Devoções
Devoções
Deus ama-nos de uma forma estupenda. De tal modo que, um dia, nos enviou o Seu próprio Filho. Grande Mistério! Gigantesco Amor! E nós tão pequeninos... Como nos custa compreender isto...
De graça, ofereço-vos algumas práticas de piedade que podem ajudar a configurarmo-nos a Cristo Crucificado. São meios de ajuda, não são o fim.
Importa dizer que, à parte das orações oficiais e públicas da Igreja (a liturgia), existem as devoções privadas - formas de orar espontânea, livre e sem obrigação. Tanto numa como noutra só há uma exigência: o Amor e a Verdade. Sem segundas intenções. Apenas amar.
Desde os primeiros séculos da Igreja que se vive fortemente a liturgia: existem vários relatos de celebrações eucarísticas entre os cristãos perseguidos. Com o passar do tempo, já no século V, a devoção aos mártires é acentuada. Falamos de homens, mulheres e crianças que foram perseverantes até ao fim, até derramar o seu sangue. Exemplos para todos.
Pelo século XIV as devoções começam a ganhar um forte peso, pois a liturgia era em língua latina. E quem sabia latim? O clero. As ordens mendicantes (franciscanos, dominicanos, carmelitas) ajudaram a espalhar devoções pelo povo, como forma de orar mais simples e acessível a todos. Falo do rosário, da via sacra, das procissões, o Angelus...
Nos tempos actuais, diz-nos o Vaticano II, as devoções complementam a Liturgia, são como a continuação da Liturgia ao longo do dia. Ajudam a santificar a vida.

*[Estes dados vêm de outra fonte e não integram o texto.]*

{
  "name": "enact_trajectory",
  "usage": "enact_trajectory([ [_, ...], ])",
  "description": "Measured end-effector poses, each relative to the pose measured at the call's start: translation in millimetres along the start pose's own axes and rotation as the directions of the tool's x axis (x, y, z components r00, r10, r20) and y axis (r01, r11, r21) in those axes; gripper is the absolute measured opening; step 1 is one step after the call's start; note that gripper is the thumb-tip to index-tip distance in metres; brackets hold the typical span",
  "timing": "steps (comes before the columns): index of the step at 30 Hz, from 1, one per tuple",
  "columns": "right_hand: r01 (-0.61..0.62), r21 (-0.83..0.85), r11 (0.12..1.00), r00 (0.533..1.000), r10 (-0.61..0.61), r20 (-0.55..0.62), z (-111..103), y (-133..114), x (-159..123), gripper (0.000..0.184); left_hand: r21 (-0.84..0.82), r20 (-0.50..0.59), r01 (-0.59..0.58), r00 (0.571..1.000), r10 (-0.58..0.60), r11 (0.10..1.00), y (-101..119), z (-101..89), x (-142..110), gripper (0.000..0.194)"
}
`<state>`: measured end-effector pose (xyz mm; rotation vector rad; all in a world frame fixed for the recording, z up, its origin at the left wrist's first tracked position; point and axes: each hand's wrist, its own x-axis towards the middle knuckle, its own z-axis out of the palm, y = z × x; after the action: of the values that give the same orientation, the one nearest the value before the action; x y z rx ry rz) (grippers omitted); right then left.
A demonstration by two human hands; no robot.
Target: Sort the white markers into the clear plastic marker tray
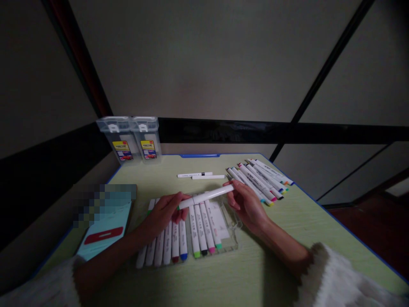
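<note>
A white marker (209, 195) is held level between my two hands, above a clear plastic tray (234, 243). My left hand (168, 209) pinches its left end, where a bit of green shows. Its right end is between the thumb and fingers of my right hand (247, 202). Below, several white markers (168, 241) with coloured ends lie side by side in the tray, among them blue, dark red, light green, black and pink. A pale paper slip (220, 219) shows in the tray's right part. My left hand hides the upper ends of some markers.
More markers (260, 181) lie in a loose pile at the back right. Two thin white pens (194, 175) rest behind my hands. Two clear lidded boxes (134, 140) stand at the back left. A lit tablet or phone (107, 226) lies left. A wall panel (204, 64) rises behind the table.
</note>
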<state>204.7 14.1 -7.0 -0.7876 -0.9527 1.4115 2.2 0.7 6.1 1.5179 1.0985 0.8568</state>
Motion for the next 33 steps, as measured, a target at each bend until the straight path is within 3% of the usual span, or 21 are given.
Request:
enact_trajectory([
  [5, 0.005, 0.009, 1.0, 0.999, -0.005, 0.037, -1, 1, 0, 0.019, 0.0, 0.063, -0.044, 0.997, 0.044, 0.999, 3, 0.5, -1, 0.036],
  [11, 0.002, -0.021, 1.0, 1.0, -0.002, 0.024, 0, 0, -1, 0.024, 0.053, -0.03, -0.017, 0.999, 0.019, 0.998, -5, -4.6, 2, 0.034],
  [17, -0.032, -0.001, 0.999, 0.999, 0.032, -0.003, -1, -1, 0, 0.033, 0.076, -0.052, 0.017, 0.999, -0.013, 0.997, -4, -4.5, 2, 0.034],
  [23, -0.019, -0.094, 0.995, 0.997, 0.026, 0.077, 1, -1, -3, 0.038, 0.059, -0.051, 0.043, 0.998, -0.04, 0.997, -2, -2.1, 0, 0.036],
  [33, -0.036, -0.233, 0.972, 0.999, 0.044, 0.028, 3, -2, -4, 0.029, 0.073, -0.089, 0.022, 0.996, -0.016, 0.997, -8, -2.3, 0, 0.033],
])
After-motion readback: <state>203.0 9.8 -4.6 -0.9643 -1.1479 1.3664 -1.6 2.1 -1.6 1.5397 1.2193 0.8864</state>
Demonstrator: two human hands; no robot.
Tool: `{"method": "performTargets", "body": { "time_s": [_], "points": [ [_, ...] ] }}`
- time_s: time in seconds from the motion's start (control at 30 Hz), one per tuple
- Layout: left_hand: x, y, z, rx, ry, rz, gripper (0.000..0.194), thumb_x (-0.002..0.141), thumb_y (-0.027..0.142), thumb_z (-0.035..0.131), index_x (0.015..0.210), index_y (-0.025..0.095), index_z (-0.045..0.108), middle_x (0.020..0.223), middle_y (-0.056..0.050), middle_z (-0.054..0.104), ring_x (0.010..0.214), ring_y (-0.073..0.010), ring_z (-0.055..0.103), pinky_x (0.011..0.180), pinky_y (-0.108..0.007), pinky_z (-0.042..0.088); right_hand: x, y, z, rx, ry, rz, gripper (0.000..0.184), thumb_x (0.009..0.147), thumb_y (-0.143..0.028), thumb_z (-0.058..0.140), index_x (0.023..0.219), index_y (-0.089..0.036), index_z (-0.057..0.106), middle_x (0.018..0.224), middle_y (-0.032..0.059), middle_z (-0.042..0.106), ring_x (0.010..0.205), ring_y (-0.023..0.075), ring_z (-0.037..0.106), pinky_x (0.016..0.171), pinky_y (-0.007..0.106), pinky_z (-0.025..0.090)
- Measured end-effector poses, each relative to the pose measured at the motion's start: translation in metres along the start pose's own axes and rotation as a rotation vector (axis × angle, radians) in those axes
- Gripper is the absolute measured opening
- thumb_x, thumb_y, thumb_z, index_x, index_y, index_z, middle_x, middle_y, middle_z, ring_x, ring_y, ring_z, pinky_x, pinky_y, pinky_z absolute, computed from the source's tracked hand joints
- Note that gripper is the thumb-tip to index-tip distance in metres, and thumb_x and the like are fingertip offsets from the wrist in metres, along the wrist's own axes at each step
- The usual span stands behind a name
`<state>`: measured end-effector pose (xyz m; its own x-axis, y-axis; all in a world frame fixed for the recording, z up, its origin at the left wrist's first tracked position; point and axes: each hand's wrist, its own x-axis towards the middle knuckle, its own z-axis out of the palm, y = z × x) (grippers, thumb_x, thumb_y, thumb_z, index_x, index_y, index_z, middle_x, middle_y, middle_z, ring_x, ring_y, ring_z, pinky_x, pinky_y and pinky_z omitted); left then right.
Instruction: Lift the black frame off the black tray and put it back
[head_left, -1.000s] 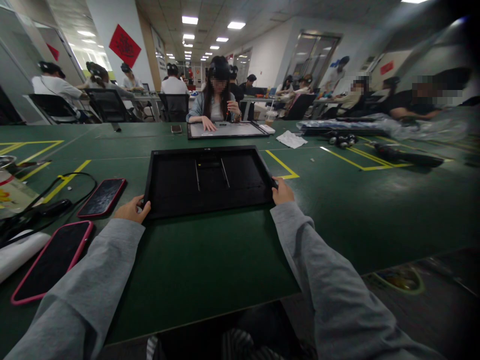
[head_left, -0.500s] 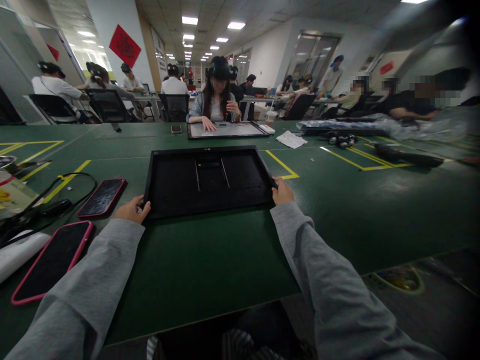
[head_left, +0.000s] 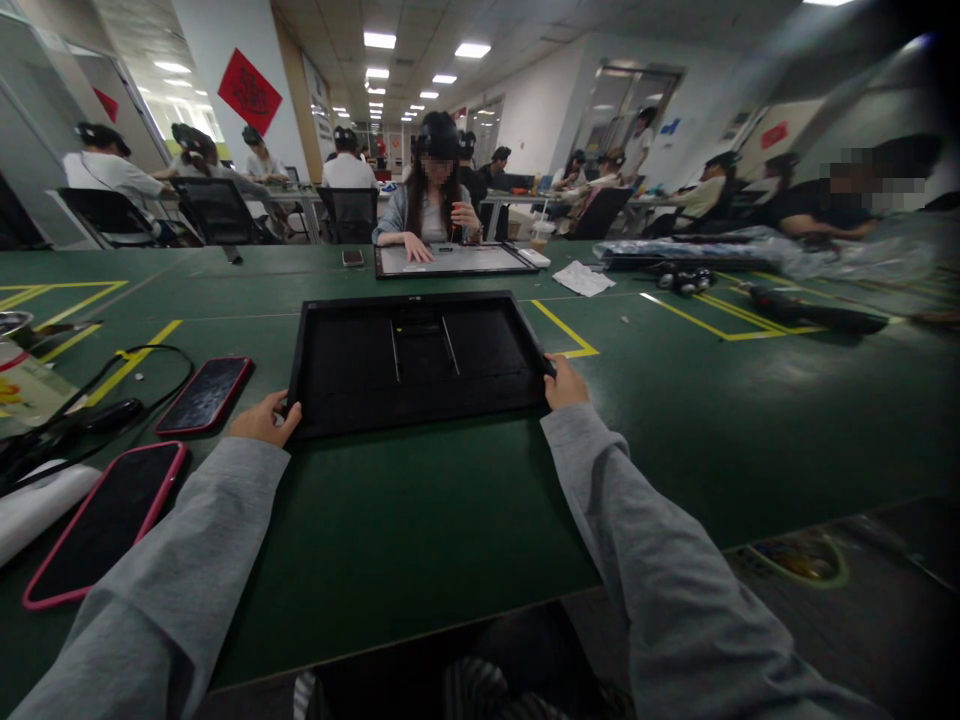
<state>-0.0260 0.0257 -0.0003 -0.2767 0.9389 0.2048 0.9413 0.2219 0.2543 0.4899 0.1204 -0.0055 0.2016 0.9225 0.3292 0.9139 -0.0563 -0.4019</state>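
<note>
Flat on the green table lies a shallow black monitor housing [head_left: 352,360], its hollow side facing up. Two thin metal strips run across the middle of its inside, with a small yellow spot near one of them. My left hand [head_left: 266,418] grips the near left corner, thumb over the rim and fingers mostly hidden beyond the edge. On the opposite side, my right hand [head_left: 565,382] is closed around the right rim close to the near right corner. Both forearms wear grey sleeves.
Left of the housing are two phones, one with a pink-red rim [head_left: 112,520], plus black cables [head_left: 112,415]. Across the table [head_left: 420,530], a person rests a hand on a grey panel [head_left: 480,258]. Crumpled paper [head_left: 583,279] and a dark hand tool [head_left: 814,308] lie right.
My hands and the housing have stayed in place. Far back on the right, a standing person has shifted left.
</note>
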Motion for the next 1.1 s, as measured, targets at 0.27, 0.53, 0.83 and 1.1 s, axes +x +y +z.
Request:
{"method": "performTargets", "body": {
  "time_s": [0.27, 0.53, 0.83, 1.1],
  "points": [
    [-0.001, 0.001, 0.001, -0.025, 0.024, -0.010, 0.063, 0.085, 0.059, 0.041, 0.128, 0.017, 0.060, 0.092, -0.008, 0.071, 0.081, -0.0239, 0.066, 0.073, -0.034, 0.049, -0.002, -0.001, -0.002, -0.001, -0.019, 0.034, 0.051, 0.086, -0.014, 0.047, 0.137, -0.018, 0.049, 0.109, 0.0126, 0.067, 0.099, 0.0261, 0.063, 0.086, 0.036, 0.046],
    [0.000, 0.000, 0.006, 0.003, 0.173, 0.148, 0.051, 0.084, 0.047, 0.046, 0.119, 0.014, 0.065, 0.114, -0.013, 0.068, 0.104, -0.0308, 0.060, 0.088, -0.043, 0.045, -0.001, -0.001, -0.006, 0.046, -0.012, 0.042, 0.054, 0.088, -0.013, 0.046, 0.141, -0.018, 0.049, 0.117, 0.0149, 0.066, 0.105, 0.0287, 0.063, 0.092, 0.040, 0.046],
    [-0.025, 0.014, -0.027, -0.165, 0.683, 0.287, 0.052, 0.087, 0.038, 0.055, 0.137, 0.022, 0.054, 0.139, -0.010, 0.055, 0.130, -0.0313, 0.044, 0.107, -0.052, 0.025, 0.002, -0.012, -0.019, 0.223, 0.487, -0.217, 0.052, 0.091, -0.020, 0.037, 0.142, -0.016, 0.046, 0.134, 0.0137, 0.057, 0.125, 0.0262, 0.051, 0.106, 0.045, 0.039],
    [-0.034, 0.021, -0.035, -0.200, 0.798, 0.327, 0.059, 0.085, 0.039, 0.059, 0.141, 0.024, 0.048, 0.141, -0.011, 0.053, 0.131, -0.0330, 0.044, 0.108, -0.056, 0.023, -0.002, -0.019, -0.031, 0.226, 0.799, -0.257, 0.053, 0.095, -0.027, 0.027, 0.146, -0.017, 0.036, 0.138, 0.0158, 0.049, 0.128, 0.0282, 0.045, 0.106, 0.052, 0.036]
  ]
}}
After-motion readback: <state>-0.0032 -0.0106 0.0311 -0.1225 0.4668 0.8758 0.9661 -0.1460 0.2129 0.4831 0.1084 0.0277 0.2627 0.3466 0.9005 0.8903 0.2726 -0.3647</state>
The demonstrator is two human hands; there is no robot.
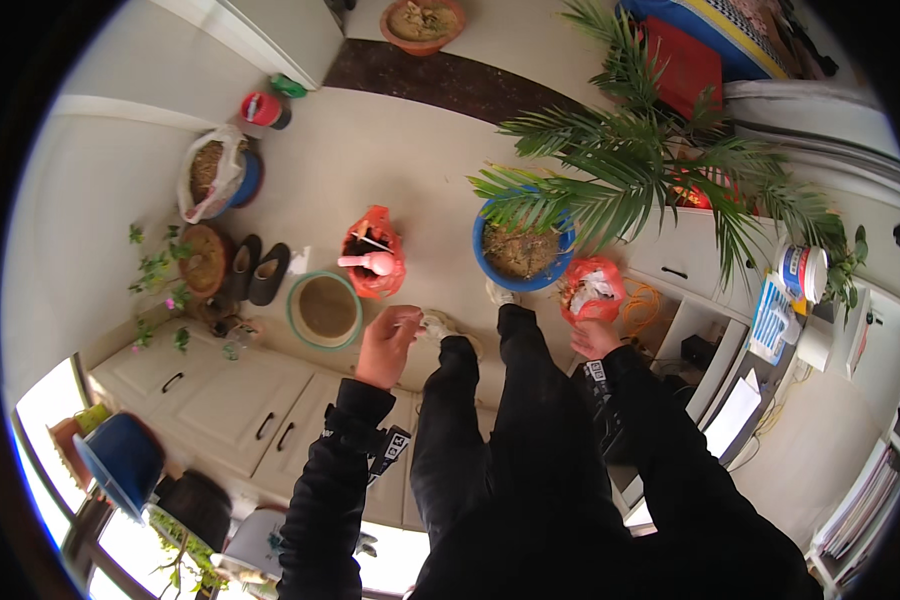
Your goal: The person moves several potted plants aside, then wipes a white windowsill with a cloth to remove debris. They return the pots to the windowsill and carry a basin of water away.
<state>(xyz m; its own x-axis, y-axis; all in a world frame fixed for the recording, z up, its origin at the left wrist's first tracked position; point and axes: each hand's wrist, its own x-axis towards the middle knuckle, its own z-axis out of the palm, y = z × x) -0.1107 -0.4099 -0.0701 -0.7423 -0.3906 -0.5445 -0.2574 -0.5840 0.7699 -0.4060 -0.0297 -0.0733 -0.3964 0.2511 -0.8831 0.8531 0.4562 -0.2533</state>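
Note:
My left hand (388,346) hangs over the floor with its fingers bent, between a green-rimmed bucket (325,310) of murky water and my shoe. Whether its fingertips hold something small is unclear. My right hand (595,339) is at the near edge of a red plastic bag (607,306) with white crumpled matter inside; I cannot tell whether it touches the bag. Past my feet stands a blue pot (486,262) with dry, soil-like matter in it. Another red plastic bag (381,217) holds dark soil, with a pink scoop (371,262) lying on top.
A leafy palm (622,169) overhangs the blue pot. Dark slippers (268,274), a clay pot (202,262) and an open white sack (232,161) line the left wall. Cabinets (225,409) run along the near left. An orange cable (643,304) lies beside the right-hand bag.

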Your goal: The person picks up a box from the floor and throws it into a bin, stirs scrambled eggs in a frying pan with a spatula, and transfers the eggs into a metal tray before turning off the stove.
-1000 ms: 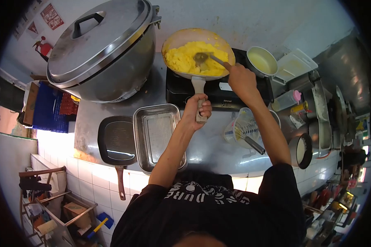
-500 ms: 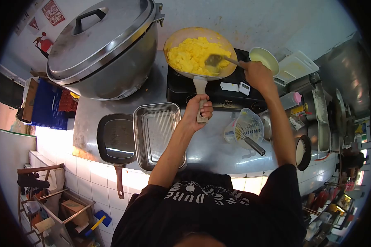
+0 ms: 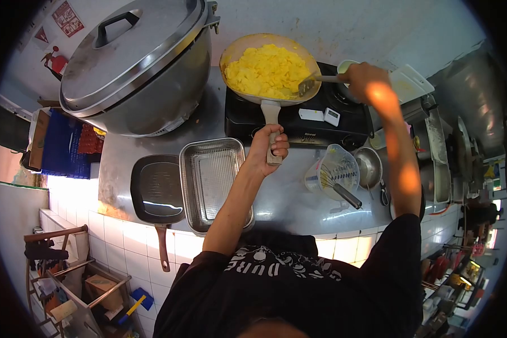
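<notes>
A frying pan [image 3: 229, 49] full of yellow scrambled eggs [image 3: 265, 70] sits on a black gas stove [image 3: 245, 121]. My left hand [image 3: 267, 147] is closed around the pan's pale handle. On the right, my right hand [image 3: 366, 81] grips a spatula [image 3: 324, 79] by its handle. The spatula's slotted head touches the pan's right side, at the edge of the eggs. Below the pan, a white timer [image 3: 332, 116] rests on the stove. A pale green bowl [image 3: 348, 66] is partly hidden behind my right hand.
A big lidded rice cooker [image 3: 152, 84] stands at the left. In front are a square grill pan [image 3: 158, 188] and a metal tray [image 3: 213, 186]. A measuring jug [image 3: 343, 163] holding a whisk [image 3: 343, 193] stands right of centre, beside a metal bowl [image 3: 368, 168].
My right hand has moved right with the spatula, whose head has slid from within the eggs to the pan's right edge. My left hand stays on the handle.
</notes>
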The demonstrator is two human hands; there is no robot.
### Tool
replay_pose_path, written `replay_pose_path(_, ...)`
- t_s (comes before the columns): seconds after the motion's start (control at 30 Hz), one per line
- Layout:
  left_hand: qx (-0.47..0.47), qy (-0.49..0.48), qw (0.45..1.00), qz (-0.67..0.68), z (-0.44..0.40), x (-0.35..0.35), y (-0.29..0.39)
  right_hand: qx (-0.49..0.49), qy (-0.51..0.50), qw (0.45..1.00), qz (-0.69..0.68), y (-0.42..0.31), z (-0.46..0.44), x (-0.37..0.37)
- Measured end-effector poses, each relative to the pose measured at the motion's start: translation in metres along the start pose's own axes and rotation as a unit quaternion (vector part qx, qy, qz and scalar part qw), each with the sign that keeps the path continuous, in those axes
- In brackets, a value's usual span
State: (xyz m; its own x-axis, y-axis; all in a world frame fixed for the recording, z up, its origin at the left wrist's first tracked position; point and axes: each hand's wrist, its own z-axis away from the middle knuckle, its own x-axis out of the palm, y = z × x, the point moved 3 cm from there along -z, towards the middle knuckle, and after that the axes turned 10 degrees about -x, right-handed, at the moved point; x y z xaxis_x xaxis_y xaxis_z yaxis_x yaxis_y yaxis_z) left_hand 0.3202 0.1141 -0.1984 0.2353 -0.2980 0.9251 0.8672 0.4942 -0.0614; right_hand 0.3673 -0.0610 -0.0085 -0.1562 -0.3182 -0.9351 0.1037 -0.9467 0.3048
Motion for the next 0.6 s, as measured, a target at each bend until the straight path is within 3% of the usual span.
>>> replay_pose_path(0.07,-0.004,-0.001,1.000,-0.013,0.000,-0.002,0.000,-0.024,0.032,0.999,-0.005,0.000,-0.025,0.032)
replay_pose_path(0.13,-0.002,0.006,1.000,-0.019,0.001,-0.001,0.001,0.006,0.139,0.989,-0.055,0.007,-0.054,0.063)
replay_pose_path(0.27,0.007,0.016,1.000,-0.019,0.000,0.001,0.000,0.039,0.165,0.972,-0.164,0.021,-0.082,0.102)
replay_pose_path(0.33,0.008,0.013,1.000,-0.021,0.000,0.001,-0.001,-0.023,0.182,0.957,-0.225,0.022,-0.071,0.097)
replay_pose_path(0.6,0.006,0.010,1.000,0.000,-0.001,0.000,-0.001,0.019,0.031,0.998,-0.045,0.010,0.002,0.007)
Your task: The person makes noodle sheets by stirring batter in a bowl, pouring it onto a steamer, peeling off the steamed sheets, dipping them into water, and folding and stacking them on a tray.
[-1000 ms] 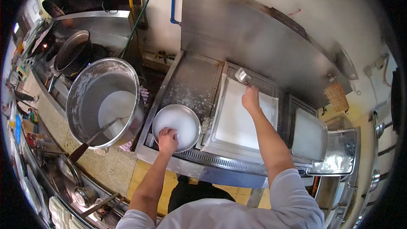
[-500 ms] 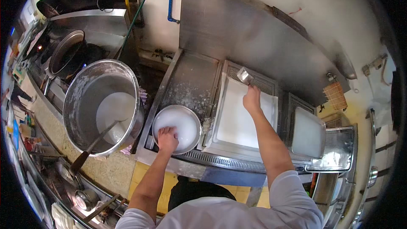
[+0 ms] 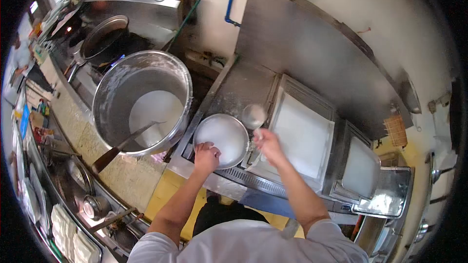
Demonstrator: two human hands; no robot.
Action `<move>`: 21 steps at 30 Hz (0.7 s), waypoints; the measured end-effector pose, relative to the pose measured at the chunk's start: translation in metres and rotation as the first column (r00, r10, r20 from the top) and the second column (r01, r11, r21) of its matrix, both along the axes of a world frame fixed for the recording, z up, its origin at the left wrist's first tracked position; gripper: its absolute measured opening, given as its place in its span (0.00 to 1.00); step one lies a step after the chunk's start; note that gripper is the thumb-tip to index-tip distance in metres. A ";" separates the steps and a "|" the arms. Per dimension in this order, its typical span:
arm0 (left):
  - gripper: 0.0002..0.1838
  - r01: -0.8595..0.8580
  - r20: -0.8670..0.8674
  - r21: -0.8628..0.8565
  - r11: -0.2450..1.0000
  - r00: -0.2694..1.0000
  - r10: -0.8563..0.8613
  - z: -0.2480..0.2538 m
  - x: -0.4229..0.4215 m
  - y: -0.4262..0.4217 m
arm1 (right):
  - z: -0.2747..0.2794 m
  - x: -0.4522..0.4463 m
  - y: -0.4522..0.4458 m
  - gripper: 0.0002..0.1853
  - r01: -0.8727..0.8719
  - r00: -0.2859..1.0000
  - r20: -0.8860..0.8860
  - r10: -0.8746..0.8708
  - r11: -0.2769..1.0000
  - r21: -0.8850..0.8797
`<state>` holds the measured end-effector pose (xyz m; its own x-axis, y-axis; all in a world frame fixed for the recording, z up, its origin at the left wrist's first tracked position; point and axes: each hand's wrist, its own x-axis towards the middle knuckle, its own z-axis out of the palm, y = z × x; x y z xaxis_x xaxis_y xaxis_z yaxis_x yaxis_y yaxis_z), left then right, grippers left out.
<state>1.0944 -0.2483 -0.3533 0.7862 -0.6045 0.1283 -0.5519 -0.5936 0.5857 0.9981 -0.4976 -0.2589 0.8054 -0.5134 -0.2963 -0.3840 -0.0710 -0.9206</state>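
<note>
My right hand (image 3: 269, 147) is closed around the handle of the scoop (image 3: 254, 116), so its cup points away from me, between the bowl (image 3: 246, 139) and the white tray (image 3: 302, 136). My left hand (image 3: 206, 157) is curled at the bowl's near edge; I can't tell if it grips. Maybe they sit side by side for easy reaching.

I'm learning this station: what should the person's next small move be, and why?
Probably bring the metal cup over the bowl: the right hand holds it close by, the left hand is at the bowl's rim, and white liquid is inside.
</note>
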 end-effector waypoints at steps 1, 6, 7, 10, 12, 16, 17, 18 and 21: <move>0.06 -0.017 -0.003 -0.019 1.000 1.000 0.017 0.007 -0.007 0.006 | -0.015 0.001 0.025 0.12 -0.037 0.999 -0.014 0.039 0.987 0.158; 0.10 -0.107 -0.054 -0.104 0.989 0.993 0.101 0.034 -0.043 0.037 | -0.100 0.013 0.090 0.09 -0.195 0.970 -0.124 0.209 0.974 0.114; 0.10 -0.125 -0.075 -0.116 0.985 0.990 0.117 0.036 -0.051 0.043 | -0.107 0.020 0.095 0.09 -0.260 0.956 -0.153 0.249 0.964 -0.059; 0.11 -0.175 -0.021 -0.141 0.975 0.985 0.173 0.049 -0.084 0.060 | -0.117 0.020 0.107 0.12 -0.362 0.932 -0.181 0.314 0.837 -0.410; 0.12 -0.227 -0.057 -0.129 0.965 0.974 0.221 0.058 -0.105 0.068 | -0.114 0.016 0.114 0.12 -0.341 0.938 -0.099 0.333 0.824 -0.452; 0.12 -0.343 -0.126 -0.164 0.925 0.937 0.325 0.067 -0.158 0.079 | -0.119 0.002 0.113 0.13 -0.478 0.877 -0.174 0.448 0.776 -0.411; 0.12 -0.399 -0.172 -0.165 0.902 0.912 0.372 0.071 -0.169 0.080 | -0.114 0.001 0.114 0.13 -0.536 0.843 -0.203 0.498 0.752 -0.384; 0.12 -0.455 -0.223 -0.163 0.875 0.881 0.417 0.080 -0.184 0.080 | -0.079 -0.013 0.124 0.16 -0.483 0.866 -0.163 0.472 0.707 -0.517; 0.14 -0.595 -0.306 -0.183 0.783 0.791 0.530 0.083 -0.223 0.086 | -0.060 -0.050 0.133 0.19 -0.482 0.811 0.025 0.584 0.693 -0.536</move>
<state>0.8715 -0.1619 -0.2704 0.9998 -0.0146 -0.0107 0.0006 -0.5656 0.8247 0.9485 -0.3648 -0.3194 0.9989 -0.0108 0.0452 0.0267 -0.6626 -0.7485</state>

As devoções não podem nem substituem a Liturgia. Daí é milhares de vezes mais importante a Missa do que o terço. O terço pode ser eliminado. A Missa não.
Nestas páginas deixo-vos a tradicional Via Sacra, passando por novas orações dedicadas ao Crucificado. São séculos de história e de vida dedicada ao Homem da Cruz, ao Filho de Deus.
Assim, espero ajudar-te a viver mais profundamente e com verdadeiro amor a obra mais extraordinária do Amor Divino, a Paixão de Jesus Cristo.